Belum lagi tamu-tamunya diorganisir dan dibuang karena tamu-tamu itu dianggap tidak tampil. Mereka yang menanggung akibatnya adalah Anna Pettinelli dan Federica Brignone, yang rutin merekam, ternyata dibayar, namun tidak pernah mengagumi hasil video.
Kasus Brignone
Sejauh menyangkut pemain ski, menurut rekonstruksi Fanpage, wawancara tersebut akan membosankan untuk jangka waktu yang lama: “Sang juara – tulis Andrea Parrella dalam beberapa hari terakhir – akan meminta presenter untuk beberapa pemotongan terkait dengan bagian-bagian yang tidak akan memuaskan dia dan stafnya. Permintaan tersebut segera ditolak oleh Fagnani dan produksinya. Hanya pada saat itu, dengan kesepakatan bersama, para pihak memutuskan untuk mencapai kesepakatan: tidak ada penandatanganan rilis dan wawancara yang dibatalkan”.

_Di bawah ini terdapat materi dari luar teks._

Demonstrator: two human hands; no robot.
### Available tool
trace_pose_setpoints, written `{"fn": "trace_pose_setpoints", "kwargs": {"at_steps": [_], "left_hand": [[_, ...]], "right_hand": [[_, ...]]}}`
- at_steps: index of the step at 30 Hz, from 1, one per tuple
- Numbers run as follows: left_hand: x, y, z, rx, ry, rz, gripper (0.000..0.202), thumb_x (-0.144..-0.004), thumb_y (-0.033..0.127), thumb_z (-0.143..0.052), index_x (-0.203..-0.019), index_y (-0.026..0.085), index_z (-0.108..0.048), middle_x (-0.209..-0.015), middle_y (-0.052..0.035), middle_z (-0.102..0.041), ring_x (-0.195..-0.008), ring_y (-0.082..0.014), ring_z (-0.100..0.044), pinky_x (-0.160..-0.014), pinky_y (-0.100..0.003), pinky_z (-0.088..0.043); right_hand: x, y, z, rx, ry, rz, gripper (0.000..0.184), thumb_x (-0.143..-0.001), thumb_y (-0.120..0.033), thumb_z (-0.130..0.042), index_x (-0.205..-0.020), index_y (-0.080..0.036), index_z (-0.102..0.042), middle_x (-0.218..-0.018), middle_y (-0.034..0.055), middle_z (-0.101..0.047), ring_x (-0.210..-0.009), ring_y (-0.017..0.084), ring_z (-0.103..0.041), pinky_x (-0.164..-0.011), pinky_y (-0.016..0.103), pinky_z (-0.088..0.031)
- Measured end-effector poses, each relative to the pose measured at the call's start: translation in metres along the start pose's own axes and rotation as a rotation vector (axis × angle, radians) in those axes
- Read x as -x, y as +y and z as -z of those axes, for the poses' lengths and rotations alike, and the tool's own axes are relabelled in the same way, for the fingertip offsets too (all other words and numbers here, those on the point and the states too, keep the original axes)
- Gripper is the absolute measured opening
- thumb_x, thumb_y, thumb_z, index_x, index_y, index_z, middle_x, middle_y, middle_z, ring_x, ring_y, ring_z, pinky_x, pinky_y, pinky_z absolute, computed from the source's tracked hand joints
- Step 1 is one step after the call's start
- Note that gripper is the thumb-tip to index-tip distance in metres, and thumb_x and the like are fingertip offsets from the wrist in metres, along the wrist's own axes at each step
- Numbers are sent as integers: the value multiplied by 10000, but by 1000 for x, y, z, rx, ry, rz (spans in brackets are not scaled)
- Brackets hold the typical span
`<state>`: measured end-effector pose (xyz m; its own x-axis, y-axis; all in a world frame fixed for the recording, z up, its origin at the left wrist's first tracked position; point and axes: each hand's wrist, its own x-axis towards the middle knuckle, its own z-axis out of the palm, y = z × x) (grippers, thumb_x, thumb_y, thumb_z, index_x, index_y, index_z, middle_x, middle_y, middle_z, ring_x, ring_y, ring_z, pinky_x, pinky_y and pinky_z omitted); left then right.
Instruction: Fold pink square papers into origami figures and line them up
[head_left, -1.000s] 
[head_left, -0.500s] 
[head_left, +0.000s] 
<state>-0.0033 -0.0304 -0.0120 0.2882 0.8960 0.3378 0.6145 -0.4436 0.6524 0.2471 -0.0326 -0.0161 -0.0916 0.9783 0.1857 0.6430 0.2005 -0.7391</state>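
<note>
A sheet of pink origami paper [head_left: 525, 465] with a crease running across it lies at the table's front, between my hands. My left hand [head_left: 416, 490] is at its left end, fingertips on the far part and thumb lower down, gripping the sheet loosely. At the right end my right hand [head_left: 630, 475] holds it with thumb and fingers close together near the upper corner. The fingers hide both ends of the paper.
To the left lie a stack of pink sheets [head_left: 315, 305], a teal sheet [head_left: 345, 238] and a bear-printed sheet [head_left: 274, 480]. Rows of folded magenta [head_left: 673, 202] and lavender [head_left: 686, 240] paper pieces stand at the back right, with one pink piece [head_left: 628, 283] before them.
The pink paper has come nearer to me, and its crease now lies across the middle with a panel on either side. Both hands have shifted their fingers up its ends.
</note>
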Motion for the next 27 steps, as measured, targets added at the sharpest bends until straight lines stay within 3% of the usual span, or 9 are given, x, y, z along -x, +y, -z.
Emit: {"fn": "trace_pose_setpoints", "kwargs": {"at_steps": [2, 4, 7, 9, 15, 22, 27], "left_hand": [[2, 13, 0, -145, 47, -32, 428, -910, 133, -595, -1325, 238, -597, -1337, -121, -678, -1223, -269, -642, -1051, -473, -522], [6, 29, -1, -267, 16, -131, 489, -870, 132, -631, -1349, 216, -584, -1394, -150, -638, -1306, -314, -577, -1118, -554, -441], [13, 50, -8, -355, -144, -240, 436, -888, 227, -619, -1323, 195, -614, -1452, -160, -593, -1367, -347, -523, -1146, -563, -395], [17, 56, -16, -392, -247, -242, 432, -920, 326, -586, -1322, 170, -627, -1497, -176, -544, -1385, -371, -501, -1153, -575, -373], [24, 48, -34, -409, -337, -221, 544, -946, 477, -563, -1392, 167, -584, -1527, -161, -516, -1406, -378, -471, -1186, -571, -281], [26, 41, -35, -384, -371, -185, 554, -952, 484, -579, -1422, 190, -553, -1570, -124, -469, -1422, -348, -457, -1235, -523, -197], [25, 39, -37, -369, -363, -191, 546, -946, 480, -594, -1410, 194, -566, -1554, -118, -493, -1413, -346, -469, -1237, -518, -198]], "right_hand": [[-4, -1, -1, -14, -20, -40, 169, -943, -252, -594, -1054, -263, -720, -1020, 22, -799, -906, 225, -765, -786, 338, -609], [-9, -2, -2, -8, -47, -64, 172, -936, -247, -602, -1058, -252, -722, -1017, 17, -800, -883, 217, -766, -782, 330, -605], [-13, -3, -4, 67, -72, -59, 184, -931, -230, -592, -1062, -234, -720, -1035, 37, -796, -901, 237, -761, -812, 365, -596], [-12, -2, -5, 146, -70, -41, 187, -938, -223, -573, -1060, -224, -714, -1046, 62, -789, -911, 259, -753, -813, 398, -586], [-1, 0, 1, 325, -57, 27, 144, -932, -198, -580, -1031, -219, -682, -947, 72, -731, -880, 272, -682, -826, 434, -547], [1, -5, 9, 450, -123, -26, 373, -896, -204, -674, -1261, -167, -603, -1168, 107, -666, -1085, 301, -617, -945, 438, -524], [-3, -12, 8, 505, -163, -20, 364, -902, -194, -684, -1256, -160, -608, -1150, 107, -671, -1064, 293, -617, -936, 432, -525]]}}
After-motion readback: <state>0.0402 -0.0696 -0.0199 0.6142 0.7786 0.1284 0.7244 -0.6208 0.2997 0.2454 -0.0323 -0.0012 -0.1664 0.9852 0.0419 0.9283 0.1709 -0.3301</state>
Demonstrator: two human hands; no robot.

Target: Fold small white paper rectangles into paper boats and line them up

Peristiwa tak terduga yang tidak akan terjadi secara langsung di mana apa yang Anda masak berakhir di meja, tanpa kemungkinan membuang semuanya ke tempat sampah. Jika beberapa waktu lalu kami mendefinisikan “Belve” sebagai “Minggu Masuk dengan uang”, setidaknya ada satu aspek yang harus diperbaiki, mengingat obrolan Mara Venier langsung setiap hari Minggu, berisiko lebih besar daripada Fagnani.
Kesalahan dengan Shiva
Singkatnya, gunting dan pengeditan ad hoc, di mana setiap momen mati menghilang, tidak akan ada jika “Belve” beradaptasi dengan serunya lampu merah. Dan bahkan tidak akan ada kesalahan sensasional seperti yang melibatkan Siwa, yang divonis bersalah pertama hingga 3 tahun 6 bulan untuk pertarungan yang terjadi pada tahun 2023 di San Benedetto del Tronto. Hukuman itu dijatuhkan beberapa jam sebelum siaran wawancara (jelas direkam), namun merujuk pada perselingkuhan yang diketahui selama tiga tahun yang tidak disebutkan sedikit pun oleh Fagnani.

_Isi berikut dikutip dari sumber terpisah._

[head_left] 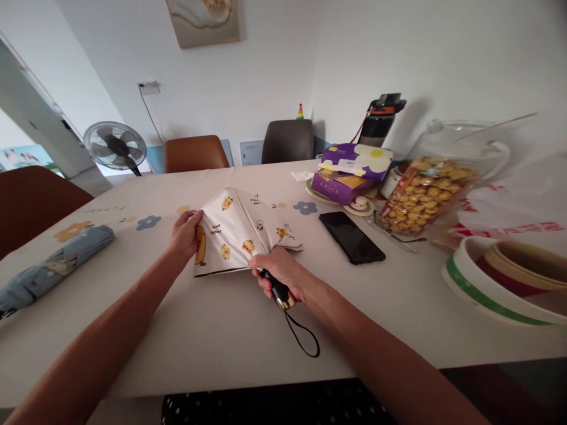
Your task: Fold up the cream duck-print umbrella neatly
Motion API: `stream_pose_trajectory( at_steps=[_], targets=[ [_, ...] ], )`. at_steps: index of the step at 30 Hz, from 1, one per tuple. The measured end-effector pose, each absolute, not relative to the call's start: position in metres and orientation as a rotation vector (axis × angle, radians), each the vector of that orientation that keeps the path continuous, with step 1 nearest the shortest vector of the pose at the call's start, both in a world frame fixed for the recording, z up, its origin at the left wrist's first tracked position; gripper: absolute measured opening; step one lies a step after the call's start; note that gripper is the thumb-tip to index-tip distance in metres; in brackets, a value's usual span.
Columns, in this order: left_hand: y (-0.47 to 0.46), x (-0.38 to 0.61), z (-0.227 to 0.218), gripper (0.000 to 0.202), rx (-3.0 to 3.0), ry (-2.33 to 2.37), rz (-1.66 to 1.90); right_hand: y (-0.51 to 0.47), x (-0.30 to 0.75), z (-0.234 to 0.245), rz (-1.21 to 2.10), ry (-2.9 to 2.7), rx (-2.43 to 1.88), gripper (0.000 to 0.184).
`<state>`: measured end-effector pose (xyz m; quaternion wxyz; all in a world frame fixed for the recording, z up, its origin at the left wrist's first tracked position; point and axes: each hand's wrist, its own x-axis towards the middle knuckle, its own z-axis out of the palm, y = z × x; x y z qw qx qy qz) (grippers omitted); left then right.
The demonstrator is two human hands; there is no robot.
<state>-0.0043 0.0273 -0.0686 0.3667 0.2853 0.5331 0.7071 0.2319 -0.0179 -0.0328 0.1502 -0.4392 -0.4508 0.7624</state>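
Note:
A white folding umbrella [234, 227] printed with yellow cartoon chicks lies over the table, its canopy loose and partly spread. My right hand [281, 271] is closed round its black handle, near the canopy's lower edge. A black wrist strap [305, 339] hangs in a loop from the handle's gold-coloured end. My left hand [186, 233] pinches the left edge of the canopy between thumb and fingers. Off to the left lies a blue umbrella [57, 268], rolled up. Close to the right of the white umbrella is a black phone [352, 237], lying flat.
On the right stand a jar of snacks [425, 192], a purple tissue pack [354, 162], a black bottle [378, 121], glasses [394, 233] and stacked bowls [469, 289]. Chairs [195, 153] line the far side of the table [212, 348]. A fan [116, 147] stands beyond.

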Motion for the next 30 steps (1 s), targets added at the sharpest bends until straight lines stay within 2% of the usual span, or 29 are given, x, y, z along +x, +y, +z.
stream_pose_trajectory(
  at_steps=[3,8,12,17,22,30],
  targets=[
    [0.029,-0.013,-0.075,0.029,0.81,1.446,1.865,-0.017,0.23,-0.036,2.21,-1.275,-1.274,0.021],
    [0.03,-0.018,-0.083,0.024,1.001,1.771,1.676,-0.016,0.226,-0.044,2.137,-1.283,-1.255,0.02],
    [0.02,-0.003,-0.073,0.021,1.372,1.953,1.822,-0.013,0.225,-0.048,2.05,-1.322,-1.312,0.019],
    [0.0,0.041,-0.055,0.015,1.529,1.768,1.771,-0.014,0.226,-0.044,2.014,-1.329,-1.319,0.02],
    [-0.007,0.077,-0.047,0.036,1.416,1.711,1.463,-0.018,0.224,-0.041,1.901,-1.339,-1.352,0.018],
    [0.022,0.101,-0.046,0.043,0.973,1.23,1.459,-0.015,0.222,-0.054,1.888,-1.399,-1.251,0.014]
  ],
)
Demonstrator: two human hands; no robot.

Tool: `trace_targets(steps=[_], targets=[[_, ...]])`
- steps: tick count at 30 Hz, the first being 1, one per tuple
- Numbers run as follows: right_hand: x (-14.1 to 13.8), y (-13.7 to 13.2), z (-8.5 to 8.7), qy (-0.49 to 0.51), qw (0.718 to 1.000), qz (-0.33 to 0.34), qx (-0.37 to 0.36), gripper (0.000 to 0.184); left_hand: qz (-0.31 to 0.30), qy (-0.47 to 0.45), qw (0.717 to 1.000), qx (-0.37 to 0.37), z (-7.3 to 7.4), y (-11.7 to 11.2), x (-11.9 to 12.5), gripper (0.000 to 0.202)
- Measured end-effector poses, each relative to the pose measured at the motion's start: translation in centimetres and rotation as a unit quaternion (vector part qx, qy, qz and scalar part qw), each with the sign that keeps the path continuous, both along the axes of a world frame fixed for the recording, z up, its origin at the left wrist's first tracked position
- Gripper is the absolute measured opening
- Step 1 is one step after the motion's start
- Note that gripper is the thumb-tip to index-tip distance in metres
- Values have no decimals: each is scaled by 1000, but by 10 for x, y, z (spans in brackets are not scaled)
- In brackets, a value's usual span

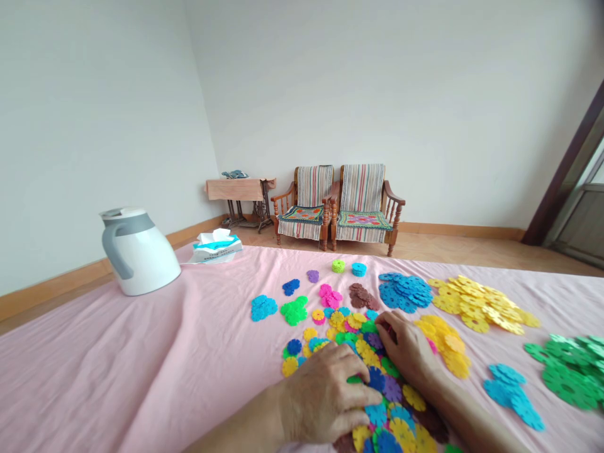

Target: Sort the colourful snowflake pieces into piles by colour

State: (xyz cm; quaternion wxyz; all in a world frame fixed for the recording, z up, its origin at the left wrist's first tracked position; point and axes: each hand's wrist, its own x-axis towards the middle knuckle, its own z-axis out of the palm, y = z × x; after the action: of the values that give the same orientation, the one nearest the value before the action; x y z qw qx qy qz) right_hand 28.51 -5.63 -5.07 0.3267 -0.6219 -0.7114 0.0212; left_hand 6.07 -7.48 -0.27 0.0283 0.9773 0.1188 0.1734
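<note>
Both hands rest on a mixed pile of small plastic snowflake-shaped discs (377, 396) in many colours. My left hand (325, 393) lies over the near side of the pile, fingers together on the discs. My right hand (406, 349) sits just beyond it, its fingertips bunched among the discs near a reddish one. Whether either hand grips a disc is hidden. Sorted heaps lie around them: yellow discs (476, 305), blue discs (404, 292), green discs (570, 371), and cyan discs (512, 393). A smaller yellow heap (446, 346) touches my right hand.
A pink sheet (141, 358) covers the work surface, with smaller colour groups beyond the pile. A white kettle (139, 251) and a tissue box (216, 246) stand at its far left. Two wooden armchairs (363, 207) stand against the far wall.
</note>
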Motion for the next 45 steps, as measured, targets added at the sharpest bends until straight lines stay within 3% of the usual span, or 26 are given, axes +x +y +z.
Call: trace_targets(steps=[5,10,14,18,22,25,29,31,33,36,38,45], targets=[[0,0,-1,2,1000,1,3,19,9,0,1000,15,-2,-4,3,19],[2,2,-6,7,1000,11,2,19,45,-91,994,-33,-1,0,6,20],[3,2,-6,7,1000,13,0,19,193,-202,958,-68,8,23,-11,19],[3,2,-4,9,1000,11,-7,21,393,-234,886,-75,16,64,-50,19],[4,4,-6,15,1000,15,-6,21,535,-113,836,-46,16,92,-90,17],[5,4,-7,20,1000,17,1,21,582,-42,811,-48,13,98,-104,16],[4,3,-5,19,1000,12,5,21,591,-18,806,-33,12,93,-103,13],[3,2,-4,18,1000,10,5,21,571,-32,820,-6,14,89,-98,10],[2,1,-4,16,1000,11,6,21,505,-56,861,-28,16,84,-91,9],[3,2,-4,15,1000,13,8,20,376,-40,910,-171,19,75,-81,9],[3,2,-5,15,1000,13,7,20,335,-1,912,-237,19,69,-76,8],[3,2,-5,14,1000,8,10,21,318,28,909,-268,13,62,-71,16]])
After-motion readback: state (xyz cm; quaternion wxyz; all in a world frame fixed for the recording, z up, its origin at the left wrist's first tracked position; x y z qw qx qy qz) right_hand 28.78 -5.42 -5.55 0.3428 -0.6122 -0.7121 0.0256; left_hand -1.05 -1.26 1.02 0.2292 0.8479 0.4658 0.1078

Oleh karena itu, siaran langsung “Belve” akan memungkinkan kita untuk mempertimbangkan dengan lebih baik kualitas orang yang diwawancarai, pewawancara, dan wawancara itu sendiri. Benar, temanya bisa meluas ke “La Confessione”, “Verissimo”, “Ciao Maschio”, namun tidak dapat disangkal bahwa, hingga saat ini, tidak ada pengalaman langsung dari Fagnani. Memang benar, satu: “Seconda Linea”, sebuah kegagalan sensasional untuk Rai 2 yang ia bawakan pada tahun 2020 untuk beberapa episode bersama dengan Alessandro Giuli. Dan yang karena alasan aneh hanya disalahkan pada Menteri saat ini.